The weather is just starting to warm up a bit, and our collective sap is starting to rise. If you feel like taking on a few little projects in the kitchen, it's a good time to start baking. Chef Jerry Pellegrino has some timely tips for our listeners.

Chef Jerry Pellegrino's Baking Tips

1.  Cooking is an art, baking is a science.  Follow the directions exactly.  One little slip can change things dramatically.  Stick to the recipe and don't monkey around with it.

2.  Measuring matters.  Get a proper measuring cup and spoons and pour your ingredients into the cup, never scoop since that packs the ingredient and throws off the measurement.  Always level a cup or spoon with a knife.

3.  Go for high quality ingredients, especially your flour, sugar and yeast.

4.  Pay attention to temperature.  Cold butter is different from room temperature butter and soft butter and melted butter.  Especially true when making pie crust (very cold butter).

5.  Use unsalted butter for baking, since this gives you total control over your salt intake.

6.  A good high quality mixer is worth its weight in gold.  The standing variety

gives you a superbly uniform mix.

7.  In the oven, rotate your pans for an even bake.

8.  Take your cookies out of the oven when their centers look slightly under-cooked.  They will firm up while cooling.

9.  Calibrate your oven with an oven thermometer.  Find out where the hot spots and cold spots are.

10.  If you have a convection button on your oven, use it.  It will give you a better baking result.    

And some of our favorite recipes:

Paté Brisée (Short Crust)-a basic crust recipe for almost any savory and some sweet fruit tarts.


1 ½ cups all-purpose flour

8 tablespoons unsalted butter, cut into small pieces and chilled

½ teaspoon salt

4 tablespoons ice water

  1. Combine flour, butter and salt in a food processor.  Process using the pulse button for four or five short pulses.
  2. Turn the processor on and pour the ice water into the dough just until it begins to form.  Stop processing immediately.
  3. Turn the dough out onto a lightly floured surface and work it together into a ball with your hands.
  4. Place the dough onto a piece of plastic wrap and from it into a flat disc.
  5. Cover the dough completely and chill in the refrigerator for at least one hour, or up to two or three days.

Leek Tart


1 10.5 inch Paté Brisée shell, unbaked

2 lbs young, slim leeks

3 tablespoons butter

3 tablespoons olive oil 

3 large eggs

½ cup heavy cream

¼ cup fresh goat cheese whipped at room temperature

Salt, pepper and nutmeg to taste

  1. Preheat the oven to 400 degrees.
  2. Dice the leeks and soak them briefly in water to remove any sand or dirt.
  3. Drain well.
  4. Combine the butter and olive oil in a large skillet over medium heat.
  5. Stir in the leeks, cover the pan and cook over low heat stirring occasionally, until leeks are just tender but not browned.
  6. Uncover, sprinkle in the flour and stir well to blend.
  7. In a bowl, whisk together the eggs, heavy cream and goat cheese until smooth.
  8. Season with salt, pepper and nutmeg.
  9. Add the leeks and mix well.
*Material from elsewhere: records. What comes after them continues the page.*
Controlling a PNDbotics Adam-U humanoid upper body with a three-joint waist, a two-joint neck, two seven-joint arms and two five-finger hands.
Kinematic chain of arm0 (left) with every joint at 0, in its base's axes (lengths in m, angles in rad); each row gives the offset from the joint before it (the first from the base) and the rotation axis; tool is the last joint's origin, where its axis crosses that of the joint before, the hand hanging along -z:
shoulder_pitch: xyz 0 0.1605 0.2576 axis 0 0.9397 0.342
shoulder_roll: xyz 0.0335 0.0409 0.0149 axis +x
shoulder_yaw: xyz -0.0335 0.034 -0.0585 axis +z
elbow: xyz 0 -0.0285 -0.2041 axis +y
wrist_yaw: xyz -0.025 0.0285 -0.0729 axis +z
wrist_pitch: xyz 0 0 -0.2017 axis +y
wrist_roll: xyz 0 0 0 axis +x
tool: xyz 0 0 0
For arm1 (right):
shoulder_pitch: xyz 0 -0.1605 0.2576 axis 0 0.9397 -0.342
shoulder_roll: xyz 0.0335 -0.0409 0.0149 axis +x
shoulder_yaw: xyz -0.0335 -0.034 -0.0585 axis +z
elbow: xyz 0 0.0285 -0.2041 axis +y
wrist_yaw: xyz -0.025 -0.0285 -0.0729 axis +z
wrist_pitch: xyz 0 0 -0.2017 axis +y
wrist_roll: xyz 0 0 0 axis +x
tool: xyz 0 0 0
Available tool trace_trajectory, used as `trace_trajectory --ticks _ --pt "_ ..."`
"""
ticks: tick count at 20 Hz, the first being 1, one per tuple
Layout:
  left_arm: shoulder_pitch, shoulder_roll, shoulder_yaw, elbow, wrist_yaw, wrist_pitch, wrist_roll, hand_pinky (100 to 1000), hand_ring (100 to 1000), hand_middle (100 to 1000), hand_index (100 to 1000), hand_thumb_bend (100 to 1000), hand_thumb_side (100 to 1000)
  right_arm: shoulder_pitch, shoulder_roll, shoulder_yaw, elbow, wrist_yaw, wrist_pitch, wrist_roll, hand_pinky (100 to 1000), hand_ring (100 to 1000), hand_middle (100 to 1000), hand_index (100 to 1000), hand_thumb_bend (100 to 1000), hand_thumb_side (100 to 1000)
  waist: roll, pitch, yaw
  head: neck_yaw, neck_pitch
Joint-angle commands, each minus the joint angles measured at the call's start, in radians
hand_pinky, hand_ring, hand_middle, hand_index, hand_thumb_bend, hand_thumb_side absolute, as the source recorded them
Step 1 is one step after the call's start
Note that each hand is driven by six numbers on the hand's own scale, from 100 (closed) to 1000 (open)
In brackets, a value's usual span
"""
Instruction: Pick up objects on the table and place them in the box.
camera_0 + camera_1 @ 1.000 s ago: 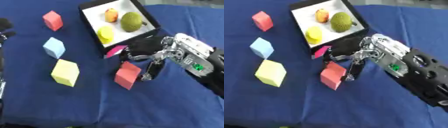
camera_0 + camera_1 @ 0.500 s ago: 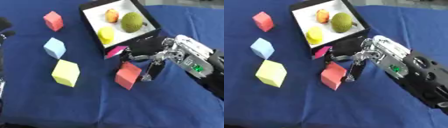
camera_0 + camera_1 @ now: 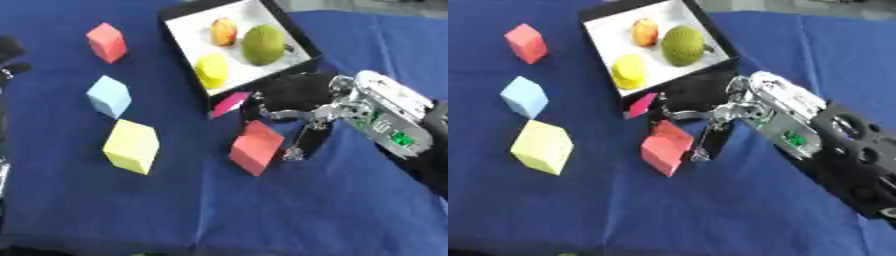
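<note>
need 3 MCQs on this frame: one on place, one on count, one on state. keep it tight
1. Where is the yellow cube?
A. inside the box
B. on the cloth, nearer the camera than the light blue cube
C. under the right hand

2. How many items lie in the box?
A. one
B. three
C. five

3. What is the right hand doing?
A. resting flat far from any cube
B. carrying the yellow cube
C. fingers spread at the red cube beside the box

Answers: 1 B, it sits on the blue cloth below the light blue cube. 2 B, a yellow piece, a peach-coloured fruit and a green fruit. 3 C, its fingers flank the red cube, not visibly closed on it.
</note>
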Motion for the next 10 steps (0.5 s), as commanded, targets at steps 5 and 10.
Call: trace_trajectory --ticks 5,10 --pt "-0.006 0.020 0.000 -0.019 -0.004 -0.001 -0.003 713 748 594 661 100 727 -0.045 -0.072 -0.031 -0.096 -0.037 0.021 -0.005 701 613 497 626 365 100 -0.004 -0.017 -0.006 -0.001 -0.005" --pt "-0.002 0.024 0.001 -0.018 -0.005 -0.001 -0.003 713 749 594 661 100 728 -0.070 -0.131 -0.059 -0.182 -0.118 0.075 0.055 700 613 498 627 365 100 -0.006 -0.018 -0.011 0.004 -0.002"
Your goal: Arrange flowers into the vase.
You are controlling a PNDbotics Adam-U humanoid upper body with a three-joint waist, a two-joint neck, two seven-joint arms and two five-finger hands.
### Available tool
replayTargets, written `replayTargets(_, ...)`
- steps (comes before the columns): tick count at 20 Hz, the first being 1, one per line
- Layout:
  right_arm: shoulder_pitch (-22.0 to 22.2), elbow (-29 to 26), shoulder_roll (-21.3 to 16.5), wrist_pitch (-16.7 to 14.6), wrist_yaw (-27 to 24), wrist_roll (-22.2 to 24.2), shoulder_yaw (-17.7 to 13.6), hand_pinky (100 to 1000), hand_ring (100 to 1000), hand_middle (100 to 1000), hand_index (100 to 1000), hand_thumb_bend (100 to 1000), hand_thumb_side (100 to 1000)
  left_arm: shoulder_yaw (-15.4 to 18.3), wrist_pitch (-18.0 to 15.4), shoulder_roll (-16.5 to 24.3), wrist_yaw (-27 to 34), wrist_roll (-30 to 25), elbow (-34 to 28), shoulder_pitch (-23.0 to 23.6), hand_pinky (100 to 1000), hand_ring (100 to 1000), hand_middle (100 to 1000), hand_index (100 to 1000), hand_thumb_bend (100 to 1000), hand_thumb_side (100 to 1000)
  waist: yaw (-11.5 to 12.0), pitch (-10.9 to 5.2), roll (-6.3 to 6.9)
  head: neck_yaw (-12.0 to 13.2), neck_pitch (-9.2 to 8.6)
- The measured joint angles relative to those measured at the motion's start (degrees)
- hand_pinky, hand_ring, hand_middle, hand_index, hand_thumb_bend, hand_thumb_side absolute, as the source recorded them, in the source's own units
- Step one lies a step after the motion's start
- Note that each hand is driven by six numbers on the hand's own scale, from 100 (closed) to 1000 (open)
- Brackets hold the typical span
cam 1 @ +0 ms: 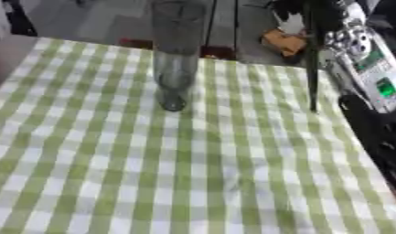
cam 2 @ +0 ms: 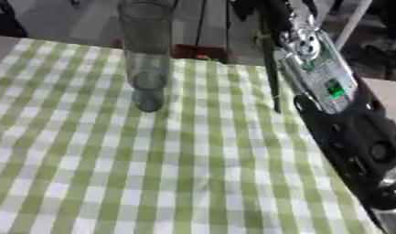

Pour the filling into the prepared pastry shell.
  10. Bake in the center of the oven for 35 minutes, or until the top of the tart is puffed and lightly golden brown.
  11. Cool on a wire rack for 15 minutes.



1 cup (2 sticks or 230g) unsalted butter, softened to room temperature

1 and 1/3 cup (267g) granulated sugar

1 large egg

2 teaspoons vanilla extract

3 cups (375g) all-purpose flour (spoon & leveled)

2 teaspoons cream of tartar*

1 teaspoon baking soda

2 and 1/2 teaspoons ground cinnamon

1/2 teaspoon salt


1/4 cup (50g) granulated sugar

1 teaspoon cinnamon

Preheat oven to 375°F (190°C). Line two large cookie sheets with parchment paper or silicone baking mats (always recommended for cookies). Set aside.

Make the topping: toss 1/4 cup granulated sugar with 1 teaspoon cinnamon in a small bowl. Set aside.

Make the cookies: In a large bowl using a hand-held mixer or stand mixer with paddle attachment, cream the softened butter for about 1 minute on medium speed. Get it nice and smooth, then add the sugar on medium speed until fluffy and light in color. Mix in egg and vanilla. Scrape down the sides as needed. Set aside.

In a medium size bowl, whisk together the flour, cream of tartar, baking soda, cinnamon, and salt. With the mixer running on low speed, slowly add the dry ingredients to the wet ingredients in 3 different parts. The dough is quite thick and you may have to stir the rest by hand.

Take 1.5 - 2 Tablespoons of dough and roll into a ball. Roll the dough balls into the reserved cinnamon-sugar topping. Sprinkle extra cinnamon-sugar on top if desired. Bake cookies for 11-12 minutes. The cookies will be very puffy and soft. When they are still very warm, lightly press down on them with the back of a spoon or fork to help flatten them out. Allow cookies to cool on the baking sheet for 10 minutes and transfer to a wire rack to cool completely. Cookies remain soft & fresh for 7 days in an airtight container at room temperature.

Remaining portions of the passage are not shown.